→ **REQUIRED WORK**
Every line of the material below that contains the string "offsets" must appear in the answer.

→ **DATA**
==============================
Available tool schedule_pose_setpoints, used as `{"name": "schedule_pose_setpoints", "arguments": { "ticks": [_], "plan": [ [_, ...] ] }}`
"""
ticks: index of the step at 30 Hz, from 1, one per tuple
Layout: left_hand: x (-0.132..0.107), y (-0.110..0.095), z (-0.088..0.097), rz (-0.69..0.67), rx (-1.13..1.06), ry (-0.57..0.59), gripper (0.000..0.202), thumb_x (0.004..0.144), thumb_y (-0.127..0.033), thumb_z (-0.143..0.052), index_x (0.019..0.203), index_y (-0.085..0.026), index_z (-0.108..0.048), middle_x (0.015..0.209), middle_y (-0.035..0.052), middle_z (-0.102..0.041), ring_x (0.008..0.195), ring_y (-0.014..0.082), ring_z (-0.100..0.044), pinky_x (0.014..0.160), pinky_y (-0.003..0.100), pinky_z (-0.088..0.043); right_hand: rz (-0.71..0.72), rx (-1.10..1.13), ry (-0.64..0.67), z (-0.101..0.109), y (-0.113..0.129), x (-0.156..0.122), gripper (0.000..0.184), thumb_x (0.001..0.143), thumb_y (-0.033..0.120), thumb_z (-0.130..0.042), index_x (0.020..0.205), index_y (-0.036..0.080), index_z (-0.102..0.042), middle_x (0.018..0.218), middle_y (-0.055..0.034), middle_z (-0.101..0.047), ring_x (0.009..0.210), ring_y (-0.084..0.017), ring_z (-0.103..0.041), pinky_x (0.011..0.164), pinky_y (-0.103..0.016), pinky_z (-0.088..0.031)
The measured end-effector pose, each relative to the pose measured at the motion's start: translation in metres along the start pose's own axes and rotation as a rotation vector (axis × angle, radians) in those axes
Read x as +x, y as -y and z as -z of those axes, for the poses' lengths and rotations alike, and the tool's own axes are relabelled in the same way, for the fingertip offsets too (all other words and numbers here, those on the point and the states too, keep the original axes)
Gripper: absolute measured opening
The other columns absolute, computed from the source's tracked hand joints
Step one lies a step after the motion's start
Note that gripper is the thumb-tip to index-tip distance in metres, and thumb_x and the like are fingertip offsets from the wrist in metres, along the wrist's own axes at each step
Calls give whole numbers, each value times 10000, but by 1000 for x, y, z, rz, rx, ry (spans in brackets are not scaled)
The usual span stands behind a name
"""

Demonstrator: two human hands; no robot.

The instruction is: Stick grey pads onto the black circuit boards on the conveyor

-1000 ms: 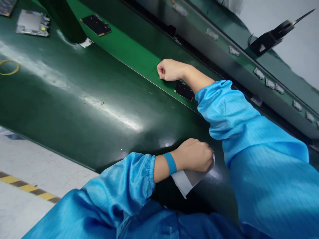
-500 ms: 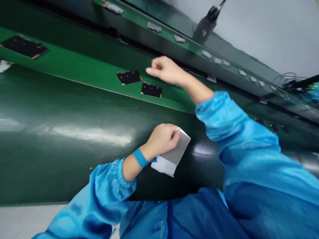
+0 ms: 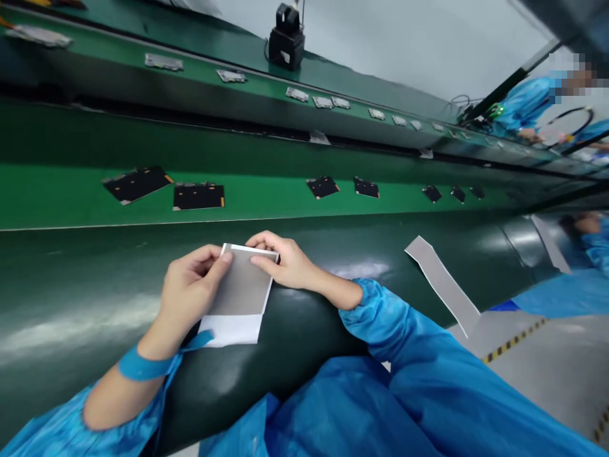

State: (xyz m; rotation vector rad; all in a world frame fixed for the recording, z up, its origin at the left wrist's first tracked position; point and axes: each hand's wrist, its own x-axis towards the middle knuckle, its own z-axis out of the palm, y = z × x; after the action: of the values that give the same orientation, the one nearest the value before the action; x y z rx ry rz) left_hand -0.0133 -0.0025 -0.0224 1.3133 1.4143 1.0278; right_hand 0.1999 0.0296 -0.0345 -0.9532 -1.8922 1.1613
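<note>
A grey sheet with white borders (image 3: 245, 282) is held over the dark green bench, its lower white flap bent at a crease. My left hand (image 3: 193, 279), with a blue strap round the wrist, pinches the sheet's upper left corner between thumb and fingers. At the upper right corner, my right hand (image 3: 283, 259) grips the same sheet, thumb on the front and fingers behind the edge. Just beyond, on the bright green belt, lie flat black boards (image 3: 198, 196) with small orange patches at their corners.
More black boards (image 3: 322, 186) lie along the belt to the right. A long grey-white strip (image 3: 442, 279) overhangs the bench edge. Small silvery parts (image 3: 231, 76) line the upper shelf, with a black device (image 3: 286, 41) behind. Other people in blue (image 3: 528, 101) are at the far right.
My right hand has come down from above the belt and taken hold of the sheet's right corner. My left hand still holds the sheet. The view has swung to the right.
</note>
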Motion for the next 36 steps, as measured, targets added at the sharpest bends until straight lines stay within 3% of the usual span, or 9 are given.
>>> {"name": "schedule_pose_setpoints", "arguments": {
  "ticks": [3, 8, 13, 17, 25, 30, 36],
  "plan": [
    [-3, -1, 0, 16, -11, -4, 422, 815, -570, -795, 709, -187, -652, 603, -20, -502, 539, 116, -401, 482, 234, -279, 14, 46, -38, 0, 3, -2, 260, 1009, 409, -599, 1070, 161, -643, 942, -34, -687, 851, -159, -639, 821, -283, -486],
    [-7, -1, -1, 4, -57, -5, 343, 828, -508, -793, 791, -183, -690, 701, -3, -586, 609, 122, -484, 555, 227, -377, 2, 98, -60, -3, 6, -5, 192, 1014, 336, -591, 1026, 161, -669, 837, -3, -661, 747, -136, -606, 735, -271, -453],
    [-7, 0, -2, -41, -22, -9, 379, 851, -490, -788, 700, -175, -641, 633, -16, -512, 573, 107, -423, 517, 224, -320, -2, 60, -53, -4, 5, -6, 187, 1033, 323, -567, 1020, 168, -671, 813, 1, -650, 709, -129, -584, 693, -271, -438],
    [-7, -1, -3, -112, -37, -18, 302, 888, -455, -772, 791, -177, -705, 687, -6, -583, 594, 111, -471, 535, 228, -354, 16, 34, -75, -5, 6, -6, 180, 1041, 318, -561, 1032, 179, -675, 805, 3, -650, 700, -131, -582, 682, -275, -442],
    [-11, -1, -9, -246, 122, 43, 225, 937, -369, -728, 809, -184, -749, 702, -3, -586, 596, 112, -469, 556, 259, -344, 178, -176, -137, -3, 16, -1, 96, 1000, 272, -623, 976, 197, -679, 1020, -76, -682, 989, -222, -610, 895, -380, -488],
    [-14, -4, -14, -213, 175, 69, 260, 932, -419, -728, 801, -196, -744, 679, -1, -570, 599, 129, -471, 567, 274, -347, 178, -234, -128, -6, 20, -3, 80, 953, 192, -638, 877, 209, -619, 958, -58, -633, 939, -223, -582, 868, -387, -476],
    [-11, -6, -9, -96, 120, 42, 343, 897, -490, -733, 745, -187, -686, 658, 0, -563, 598, 130, -447, 554, 267, -332, 336, -148, -254, -4, 19, -5, 131, 998, 207, -603, 869, 208, -580, 917, -57, -598, 907, -209, -579, 836, -377, -473]
  ]
}}
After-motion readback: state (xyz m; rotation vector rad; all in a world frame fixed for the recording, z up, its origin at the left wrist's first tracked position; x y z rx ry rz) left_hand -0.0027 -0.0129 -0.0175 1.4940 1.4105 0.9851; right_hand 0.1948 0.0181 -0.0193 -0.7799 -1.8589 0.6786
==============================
→ **EXPECTED ANSWER**
Read x as +x, y as -y and z as -z of those axes, for the poses' lengths and rotations alike, and the tool's own axes are relabelled in the same way, for the fingertip offsets too (all other words and numbers here, those on the point and the states too, keep the original axes)
Note that gripper is the thumb-tip to index-tip distance in metres, and thumb_x and the like are fingertip offsets from the wrist in metres, along the wrist's own axes at each step

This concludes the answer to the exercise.